Recent Posts by Peter Kafka

What Eight Million Livestreams Really Means

That crazy leap that Felix Baumgartner made was astonishing.

And if you’re interested in the future of Web video, YouTube’s ability to serve up eight million livestreams at the same time is a really big deal, too.

As I noted yesterday, that number blows away YouTube’s previous peak of 500,000 concurrent streams, which it hit this summer during the Olympics, as well as last year during the royal wedding of Prince William and Kate Middleton.

So it doesn’t take much imagination to envision YouTube doing this kind of stuff, at this scale, on a regular basis. Which would mean the Web finally has a chance to rival TV when it comes to serving up live events with huge audiences — one of TV’s last remaining advantages over the Internet.

That won’t happen anytime soon, though. Death-defying jumps from outer space aside, there are only a few live events that millions of people want to watch at the same time. Basically, a handful of award shows like the Oscars, and big-time sports.

Even if YouTube wanted to pay up to get its hands on that programming, it’s going to have to wait, because the TV guys have the rights locked up for a long time. The next set of NFL deals, for instance, won’t be available for a decade.

But YouTube is still going to be an important platform for live stuff. It’s just that you probably won’t see most of it, unless you’re in a very particular niche.

Here’s some of the stuff YouTube has streamed live in the last year or so:

  • A concert from Psy, the “Gangnam style” guy
  • A concert from AKB48, a Japanese girl group
  • A bunch of EDM shows (that’s “DJs playing music for big crowds,” for the rest of us)
  • A concert by Jay-Z at the new Barclays Center in Brooklyn
  • A World of Warcraft launch event, which featured gamers playing Mists of Pandaria around the world
  • A bunch of solar and lunar eclipses

None of these shows drew more than a couple-hundred-thousand concurrent viewers, which would make them the equivalent of a poorly rated cable TV show.

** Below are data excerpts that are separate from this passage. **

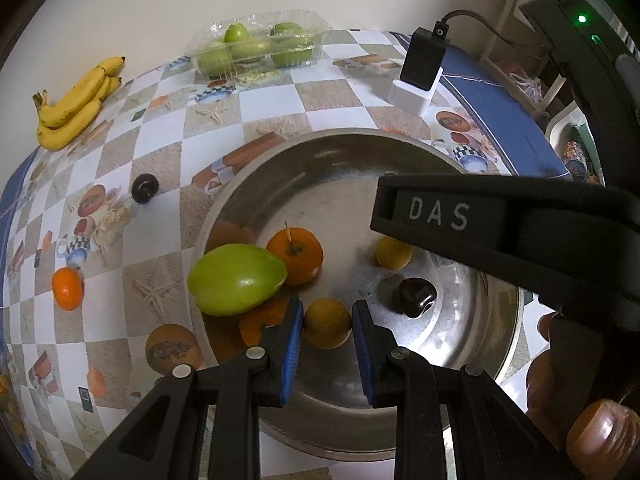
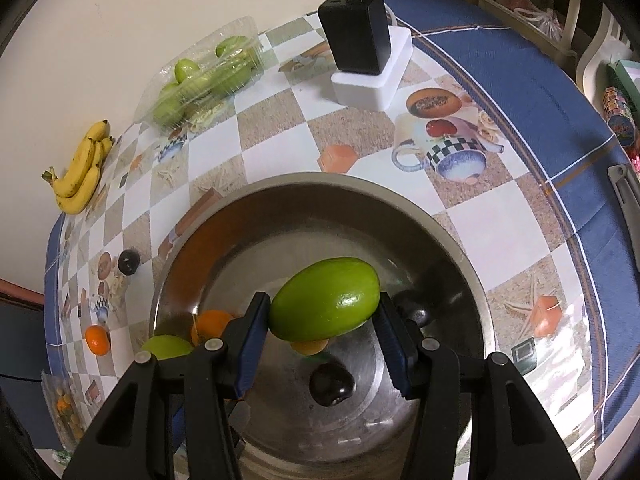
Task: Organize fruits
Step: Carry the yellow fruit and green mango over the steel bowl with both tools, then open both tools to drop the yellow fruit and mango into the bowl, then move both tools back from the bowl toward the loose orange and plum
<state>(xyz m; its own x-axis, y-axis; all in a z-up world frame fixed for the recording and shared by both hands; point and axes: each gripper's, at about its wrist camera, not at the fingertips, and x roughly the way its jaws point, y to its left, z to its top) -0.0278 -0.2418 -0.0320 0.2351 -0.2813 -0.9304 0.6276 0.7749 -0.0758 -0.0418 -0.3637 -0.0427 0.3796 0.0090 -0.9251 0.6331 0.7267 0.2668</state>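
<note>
While grippers hold fruit over bowl (image 2: pixel 460 264), charger (image 2: pixel 356 28), bananas (image 2: pixel 82 172) nearby.

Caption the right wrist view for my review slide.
Right hand-held gripper holds a green fruit over a steel bowl already containing a dark fruit.

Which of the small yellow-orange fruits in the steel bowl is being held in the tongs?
The small round yellow fruit low in the left wrist view, clamped between the left tongs. The other yellow one lies free farther back in the steel bowl.
</note>
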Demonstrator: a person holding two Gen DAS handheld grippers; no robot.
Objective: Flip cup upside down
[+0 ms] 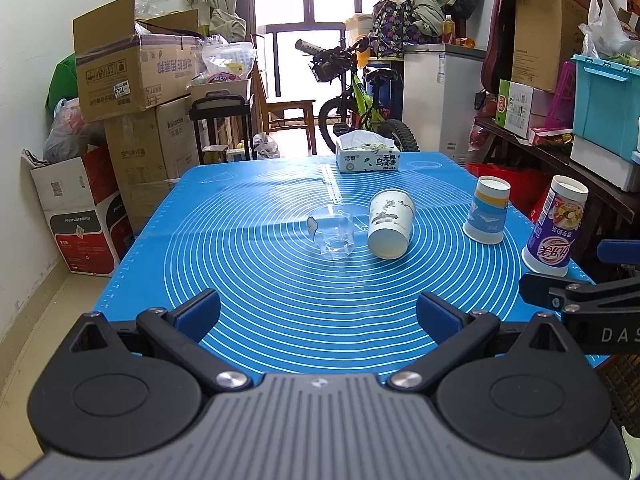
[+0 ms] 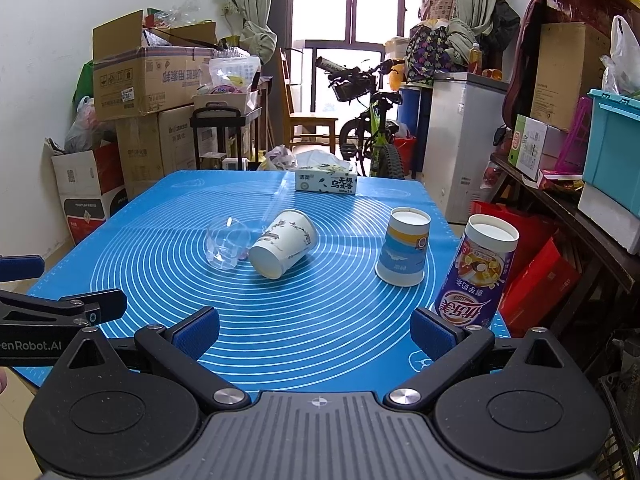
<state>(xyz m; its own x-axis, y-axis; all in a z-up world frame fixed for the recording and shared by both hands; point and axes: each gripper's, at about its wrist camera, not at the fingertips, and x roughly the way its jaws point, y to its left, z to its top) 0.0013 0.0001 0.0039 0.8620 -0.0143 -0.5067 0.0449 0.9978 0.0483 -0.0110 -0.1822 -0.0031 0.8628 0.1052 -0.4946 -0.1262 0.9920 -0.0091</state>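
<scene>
A white paper cup (image 1: 390,224) (image 2: 283,243) lies on its side on the blue mat (image 1: 280,280) (image 2: 320,320), mouth toward me. A clear plastic cup (image 1: 333,233) (image 2: 227,243) lies on its side just left of it. A blue-and-white paper cup (image 1: 487,210) (image 2: 404,245) stands upside down to the right. A purple milk-tea cup (image 1: 554,226) (image 2: 476,272) stands upside down at the mat's right edge. My left gripper (image 1: 318,314) is open and empty near the front edge. My right gripper (image 2: 316,328) is open and empty, its right finger close to the purple cup.
A tissue box (image 1: 368,156) (image 2: 326,180) sits at the mat's far edge. Cardboard boxes (image 1: 136,80) stack on the left, a bicycle (image 1: 360,100) and white freezer (image 1: 440,96) behind, cluttered shelves (image 1: 560,120) on the right.
</scene>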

And that makes sense: Since the Internet has trained us to watch anything we want, whenever we want to, why do we have to watch when everyone else does? (A semi-secret about the live video streaming that news sites like the New York Times, The Wall Street Journal* and the Huffington Post do, for instance: Almost all the viewing comes after the fact, via on-demand clips.)

On the other hand, as YouTube proved conclusively yesterday, it can now mount this stuff without breaking a sweat. Now it’s basically a plug-and-play option for any grown-up company that wants to do business with Google. And YouTube is going to make it increasingly available to the rest of us, too.

That’s the result of a year of around-the-clock work by a couple-dozen YouTube engineers, to prep the video site for the Olympics in July.

YouTube software engineering director Jason Gaedtke,who oversaw that effort, says the livestreams the company put out during the Olympics were seven times better than the standard video-on-demand stuff YouTube puts out everyday. His team is now applying the lessons it learned from that effort, and using it to upgrade YouTube’s video more broadly.

So, yes. If someone else wants to grab the world’s attention by breaking the sound barrier aided only by gravity, you’ll be able to watch it alongside a global audience of millions.

But the future of live video on YouTube is probably going to look like something else: You and several thousand other people, watching something most of the world doesn’t care about.

And that can be thrilling in its own way.

*The Journal is owned by News Corp., which also owns this Web site.